TASK DESCRIPTION:
Given the material below, return only the lines starting at the line with "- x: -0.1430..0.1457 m" and ending at the line with "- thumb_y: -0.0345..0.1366", exactly as they appear.

(SUPPLIED DATA Opens)

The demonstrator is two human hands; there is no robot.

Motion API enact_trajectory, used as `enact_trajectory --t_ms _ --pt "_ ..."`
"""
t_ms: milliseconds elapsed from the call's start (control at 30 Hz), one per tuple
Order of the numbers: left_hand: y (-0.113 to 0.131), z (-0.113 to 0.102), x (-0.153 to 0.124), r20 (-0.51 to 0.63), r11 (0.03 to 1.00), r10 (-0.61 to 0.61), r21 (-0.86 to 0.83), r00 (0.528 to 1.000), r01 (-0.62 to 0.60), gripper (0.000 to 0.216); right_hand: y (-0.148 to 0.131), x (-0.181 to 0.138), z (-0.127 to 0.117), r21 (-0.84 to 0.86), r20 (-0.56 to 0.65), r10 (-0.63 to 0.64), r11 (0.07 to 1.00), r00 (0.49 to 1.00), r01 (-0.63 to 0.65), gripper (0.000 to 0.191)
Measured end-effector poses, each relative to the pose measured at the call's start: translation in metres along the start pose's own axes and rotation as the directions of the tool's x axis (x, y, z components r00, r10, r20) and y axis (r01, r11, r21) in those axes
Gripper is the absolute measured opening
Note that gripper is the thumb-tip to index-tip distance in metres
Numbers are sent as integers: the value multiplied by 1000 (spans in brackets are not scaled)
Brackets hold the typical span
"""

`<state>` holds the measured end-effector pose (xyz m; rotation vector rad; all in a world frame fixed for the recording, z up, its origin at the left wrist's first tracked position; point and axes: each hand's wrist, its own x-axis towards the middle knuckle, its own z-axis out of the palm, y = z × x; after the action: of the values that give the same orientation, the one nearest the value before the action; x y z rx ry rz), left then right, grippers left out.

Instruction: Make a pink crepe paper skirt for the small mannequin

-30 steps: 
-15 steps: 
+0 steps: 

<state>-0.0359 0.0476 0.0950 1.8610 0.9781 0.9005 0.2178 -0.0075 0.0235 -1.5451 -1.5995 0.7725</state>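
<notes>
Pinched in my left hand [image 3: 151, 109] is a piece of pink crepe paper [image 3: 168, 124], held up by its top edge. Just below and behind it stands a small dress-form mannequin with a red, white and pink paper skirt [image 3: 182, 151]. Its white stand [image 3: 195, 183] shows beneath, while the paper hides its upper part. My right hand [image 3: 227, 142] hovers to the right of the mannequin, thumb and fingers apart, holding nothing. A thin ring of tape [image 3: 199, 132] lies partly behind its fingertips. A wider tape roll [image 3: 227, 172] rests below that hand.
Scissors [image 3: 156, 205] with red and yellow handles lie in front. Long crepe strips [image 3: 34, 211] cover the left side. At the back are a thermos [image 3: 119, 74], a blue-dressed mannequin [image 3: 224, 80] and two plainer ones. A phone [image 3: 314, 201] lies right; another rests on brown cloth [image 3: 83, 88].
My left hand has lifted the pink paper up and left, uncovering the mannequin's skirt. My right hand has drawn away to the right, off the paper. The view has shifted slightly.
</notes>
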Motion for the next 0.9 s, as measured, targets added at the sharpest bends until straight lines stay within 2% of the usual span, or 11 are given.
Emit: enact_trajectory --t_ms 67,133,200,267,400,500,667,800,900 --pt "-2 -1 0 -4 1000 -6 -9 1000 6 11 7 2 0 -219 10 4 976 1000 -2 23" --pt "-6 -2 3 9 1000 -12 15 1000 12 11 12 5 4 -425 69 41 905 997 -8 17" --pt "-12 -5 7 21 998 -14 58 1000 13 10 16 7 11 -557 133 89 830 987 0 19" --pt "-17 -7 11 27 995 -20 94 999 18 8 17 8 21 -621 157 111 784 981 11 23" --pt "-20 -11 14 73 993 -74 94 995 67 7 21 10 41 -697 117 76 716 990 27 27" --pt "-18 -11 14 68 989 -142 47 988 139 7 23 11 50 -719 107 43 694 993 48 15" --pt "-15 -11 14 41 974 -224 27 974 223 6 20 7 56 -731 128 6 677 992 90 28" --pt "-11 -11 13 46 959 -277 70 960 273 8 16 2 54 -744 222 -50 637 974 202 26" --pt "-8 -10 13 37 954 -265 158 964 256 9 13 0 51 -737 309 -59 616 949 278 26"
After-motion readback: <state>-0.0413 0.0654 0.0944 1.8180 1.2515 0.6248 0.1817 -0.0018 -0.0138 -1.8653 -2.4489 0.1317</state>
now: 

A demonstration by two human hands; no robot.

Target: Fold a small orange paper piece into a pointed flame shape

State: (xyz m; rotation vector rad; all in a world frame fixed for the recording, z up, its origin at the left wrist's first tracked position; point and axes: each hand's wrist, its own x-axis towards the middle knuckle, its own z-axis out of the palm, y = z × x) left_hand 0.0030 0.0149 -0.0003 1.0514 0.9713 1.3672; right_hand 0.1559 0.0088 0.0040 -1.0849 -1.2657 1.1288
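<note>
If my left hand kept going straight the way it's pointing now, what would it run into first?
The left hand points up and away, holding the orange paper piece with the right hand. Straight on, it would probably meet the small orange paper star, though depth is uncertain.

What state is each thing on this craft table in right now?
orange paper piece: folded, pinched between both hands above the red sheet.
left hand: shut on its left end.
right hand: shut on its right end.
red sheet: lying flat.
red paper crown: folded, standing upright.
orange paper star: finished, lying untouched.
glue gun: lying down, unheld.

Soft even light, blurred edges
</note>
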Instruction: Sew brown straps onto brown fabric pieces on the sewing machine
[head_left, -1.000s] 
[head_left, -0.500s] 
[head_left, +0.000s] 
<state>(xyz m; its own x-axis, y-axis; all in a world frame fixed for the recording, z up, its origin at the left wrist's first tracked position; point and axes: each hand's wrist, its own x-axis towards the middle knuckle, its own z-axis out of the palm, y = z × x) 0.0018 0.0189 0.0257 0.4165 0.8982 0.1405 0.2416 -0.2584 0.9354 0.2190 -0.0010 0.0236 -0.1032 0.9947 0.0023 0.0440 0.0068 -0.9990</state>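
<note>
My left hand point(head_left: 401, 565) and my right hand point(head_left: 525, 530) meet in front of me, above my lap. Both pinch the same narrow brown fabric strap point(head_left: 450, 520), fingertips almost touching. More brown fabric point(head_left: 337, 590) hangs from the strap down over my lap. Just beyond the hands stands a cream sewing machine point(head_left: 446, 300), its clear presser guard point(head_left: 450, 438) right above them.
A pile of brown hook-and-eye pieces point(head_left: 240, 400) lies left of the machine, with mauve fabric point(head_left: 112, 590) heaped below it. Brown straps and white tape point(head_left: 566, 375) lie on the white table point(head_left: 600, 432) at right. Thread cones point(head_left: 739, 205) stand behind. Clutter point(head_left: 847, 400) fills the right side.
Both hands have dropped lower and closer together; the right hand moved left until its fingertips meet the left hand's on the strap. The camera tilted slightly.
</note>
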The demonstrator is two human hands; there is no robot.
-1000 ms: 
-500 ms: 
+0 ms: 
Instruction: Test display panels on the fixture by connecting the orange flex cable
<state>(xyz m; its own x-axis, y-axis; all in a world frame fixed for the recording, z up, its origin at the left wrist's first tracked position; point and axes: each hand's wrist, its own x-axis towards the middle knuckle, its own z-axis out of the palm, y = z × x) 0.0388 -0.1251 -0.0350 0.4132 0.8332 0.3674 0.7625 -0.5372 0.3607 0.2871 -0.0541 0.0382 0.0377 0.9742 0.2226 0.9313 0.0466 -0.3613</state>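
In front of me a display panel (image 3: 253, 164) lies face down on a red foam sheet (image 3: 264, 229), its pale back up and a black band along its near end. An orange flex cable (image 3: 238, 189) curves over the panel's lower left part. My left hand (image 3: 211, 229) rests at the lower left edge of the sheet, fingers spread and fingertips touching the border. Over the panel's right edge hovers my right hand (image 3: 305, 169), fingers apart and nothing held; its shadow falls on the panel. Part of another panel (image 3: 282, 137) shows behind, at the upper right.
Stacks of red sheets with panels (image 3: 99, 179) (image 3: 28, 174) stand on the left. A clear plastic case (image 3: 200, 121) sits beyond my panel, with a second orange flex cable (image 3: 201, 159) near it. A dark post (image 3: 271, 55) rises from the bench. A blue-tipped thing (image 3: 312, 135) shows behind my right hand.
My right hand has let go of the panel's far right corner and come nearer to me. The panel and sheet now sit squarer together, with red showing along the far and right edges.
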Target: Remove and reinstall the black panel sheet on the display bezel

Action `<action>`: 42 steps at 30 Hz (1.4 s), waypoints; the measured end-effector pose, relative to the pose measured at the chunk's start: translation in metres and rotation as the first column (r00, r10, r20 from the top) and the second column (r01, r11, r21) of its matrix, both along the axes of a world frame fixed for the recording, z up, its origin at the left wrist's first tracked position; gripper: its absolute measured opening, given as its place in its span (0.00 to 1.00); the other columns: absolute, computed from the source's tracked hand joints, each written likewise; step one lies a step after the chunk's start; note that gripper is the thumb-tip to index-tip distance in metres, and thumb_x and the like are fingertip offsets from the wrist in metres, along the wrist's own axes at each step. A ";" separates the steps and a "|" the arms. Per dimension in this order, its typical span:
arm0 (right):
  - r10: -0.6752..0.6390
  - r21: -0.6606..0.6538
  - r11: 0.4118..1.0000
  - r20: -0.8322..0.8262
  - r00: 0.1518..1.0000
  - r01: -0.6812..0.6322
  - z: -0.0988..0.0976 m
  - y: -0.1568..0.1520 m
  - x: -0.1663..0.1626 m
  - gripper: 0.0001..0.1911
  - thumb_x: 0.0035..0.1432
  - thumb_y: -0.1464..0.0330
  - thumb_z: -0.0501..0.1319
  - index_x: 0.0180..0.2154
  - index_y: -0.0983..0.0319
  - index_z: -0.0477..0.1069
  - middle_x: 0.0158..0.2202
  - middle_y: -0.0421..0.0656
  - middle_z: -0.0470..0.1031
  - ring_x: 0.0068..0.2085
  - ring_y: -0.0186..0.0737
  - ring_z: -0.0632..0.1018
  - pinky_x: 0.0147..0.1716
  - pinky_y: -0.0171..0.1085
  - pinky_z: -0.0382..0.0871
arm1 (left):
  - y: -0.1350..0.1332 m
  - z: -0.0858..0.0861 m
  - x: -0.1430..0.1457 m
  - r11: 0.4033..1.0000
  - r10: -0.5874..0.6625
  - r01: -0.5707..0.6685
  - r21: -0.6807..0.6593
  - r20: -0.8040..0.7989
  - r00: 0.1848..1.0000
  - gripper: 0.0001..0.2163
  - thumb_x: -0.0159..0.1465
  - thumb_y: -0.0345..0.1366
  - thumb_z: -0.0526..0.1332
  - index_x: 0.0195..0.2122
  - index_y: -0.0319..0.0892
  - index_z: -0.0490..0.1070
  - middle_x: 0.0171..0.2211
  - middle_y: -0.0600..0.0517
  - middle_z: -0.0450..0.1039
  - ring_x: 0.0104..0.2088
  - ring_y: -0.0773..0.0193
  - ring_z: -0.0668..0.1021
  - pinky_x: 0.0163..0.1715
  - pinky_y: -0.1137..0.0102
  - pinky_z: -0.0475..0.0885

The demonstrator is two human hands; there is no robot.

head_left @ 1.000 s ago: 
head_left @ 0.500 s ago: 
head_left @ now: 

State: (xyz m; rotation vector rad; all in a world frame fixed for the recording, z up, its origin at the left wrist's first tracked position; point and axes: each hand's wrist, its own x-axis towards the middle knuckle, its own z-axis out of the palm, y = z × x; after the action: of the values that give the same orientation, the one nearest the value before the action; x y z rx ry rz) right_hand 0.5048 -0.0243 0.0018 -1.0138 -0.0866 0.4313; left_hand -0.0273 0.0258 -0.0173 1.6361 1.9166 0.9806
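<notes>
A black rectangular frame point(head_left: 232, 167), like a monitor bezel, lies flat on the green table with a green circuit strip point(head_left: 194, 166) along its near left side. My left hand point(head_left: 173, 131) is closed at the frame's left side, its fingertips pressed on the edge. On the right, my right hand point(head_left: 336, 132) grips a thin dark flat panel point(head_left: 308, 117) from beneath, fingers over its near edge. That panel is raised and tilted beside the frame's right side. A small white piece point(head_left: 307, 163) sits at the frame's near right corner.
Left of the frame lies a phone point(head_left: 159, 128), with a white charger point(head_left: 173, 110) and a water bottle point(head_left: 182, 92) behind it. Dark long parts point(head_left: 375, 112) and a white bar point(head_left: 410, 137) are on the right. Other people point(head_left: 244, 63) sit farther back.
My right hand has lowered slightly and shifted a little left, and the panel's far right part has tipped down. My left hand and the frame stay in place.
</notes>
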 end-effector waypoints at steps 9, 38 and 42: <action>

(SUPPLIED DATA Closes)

COMPLETED TASK:
  - x: -0.1430..0.1457 m
  - r11: 0.4033..1.0000
  - r10: -0.5874..0.6625
  - r01: -0.5707..0.6685
  - r21: -0.6807..0.6593
  - r20: -0.8040..0.7989
  - r00: 0.1848..1.0000
  - gripper: 0.0001..0.2163
  - thumb_x: -0.0159..0.1465
  - thumb_y: -0.0345..0.1366

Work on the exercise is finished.